PerkinElmer, a global leader focused on improving the health and safety of people and the environment, announced the first commercially available screening test in the US and Canada for Severe Combined Immunodeficiency (SCID), also known more commonly as “Bubble Boy” disease.

PerkinElmer has received market authorization from the FDA and from Health Canada to offer the VICTOR EnLite and EnLite Neonatal TREC Kit.

Since 2013, PerkinElmer’s SCID screening test has been available for sale in select countries in Europe and the Middle East, introduced under CE marking. With the approval of this test in the U.S. and Canada, PerkinElmer now provides SCID screening in more than 30 countries worldwide.

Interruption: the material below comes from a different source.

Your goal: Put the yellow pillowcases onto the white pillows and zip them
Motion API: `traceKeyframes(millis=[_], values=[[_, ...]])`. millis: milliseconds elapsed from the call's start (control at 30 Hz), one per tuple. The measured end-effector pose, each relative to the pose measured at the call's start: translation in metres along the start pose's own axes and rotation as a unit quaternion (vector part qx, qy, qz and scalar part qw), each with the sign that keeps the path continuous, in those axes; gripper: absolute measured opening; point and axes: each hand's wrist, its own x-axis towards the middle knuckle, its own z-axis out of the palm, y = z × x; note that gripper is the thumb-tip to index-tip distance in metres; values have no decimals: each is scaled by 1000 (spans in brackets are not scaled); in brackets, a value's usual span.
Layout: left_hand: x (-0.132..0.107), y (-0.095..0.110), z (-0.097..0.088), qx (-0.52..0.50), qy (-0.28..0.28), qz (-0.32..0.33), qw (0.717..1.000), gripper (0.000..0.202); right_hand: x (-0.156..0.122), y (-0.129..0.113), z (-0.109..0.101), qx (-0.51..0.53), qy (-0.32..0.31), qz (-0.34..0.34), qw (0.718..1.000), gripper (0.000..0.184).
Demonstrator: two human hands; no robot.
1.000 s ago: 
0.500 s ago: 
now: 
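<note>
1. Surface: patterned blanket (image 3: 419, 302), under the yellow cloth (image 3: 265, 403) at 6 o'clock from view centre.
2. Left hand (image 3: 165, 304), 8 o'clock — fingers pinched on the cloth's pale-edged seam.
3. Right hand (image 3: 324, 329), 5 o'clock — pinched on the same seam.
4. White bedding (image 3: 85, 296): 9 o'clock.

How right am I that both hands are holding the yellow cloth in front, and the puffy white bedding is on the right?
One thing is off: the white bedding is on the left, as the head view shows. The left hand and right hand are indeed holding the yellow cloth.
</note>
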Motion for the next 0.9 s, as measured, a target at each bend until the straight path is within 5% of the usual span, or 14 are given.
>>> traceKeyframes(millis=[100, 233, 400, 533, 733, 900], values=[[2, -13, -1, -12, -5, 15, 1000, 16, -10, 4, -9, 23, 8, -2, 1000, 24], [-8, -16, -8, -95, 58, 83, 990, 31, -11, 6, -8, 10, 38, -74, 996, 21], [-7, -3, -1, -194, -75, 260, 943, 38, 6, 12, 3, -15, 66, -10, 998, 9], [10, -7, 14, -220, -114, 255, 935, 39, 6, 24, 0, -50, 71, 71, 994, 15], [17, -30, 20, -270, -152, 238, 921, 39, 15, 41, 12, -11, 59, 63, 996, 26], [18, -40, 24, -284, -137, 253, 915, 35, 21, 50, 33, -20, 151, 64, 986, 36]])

"We are pleased to offer access to our SCID screening test throughout a wide range of geographies globally to help ensure that laboratories can screen newborns with the most advanced testing products available for improving the health of babies," said Prahlad Singh, President, Diagnostics, PerkinElmer.

"As a global market leader in newborn screening for more than 25 years, we are committed to continually expanding our panel of tests for life threatening conditions and helping customers obtain clinically actionable insights for improved medical outcomes."

"Implementing newborn screening for SCID provides a cost benefit compared to the greater costs of managing the condition when detected later," said Fred Lorey, Ph.D., newborn screening consultant and member of the HHS Secretary’s Advisory Committee on Heritable Disorders in Newborns and Children.

Screening with PerkinElmer’s VICTOR EnLite and EnLite Neonatal TREC Kit is intended to provide an effective, semi-quantitative determination of T-cell receptor excision circle (TREC), a circular DNA structure which is the primary identifiable marker for SCID.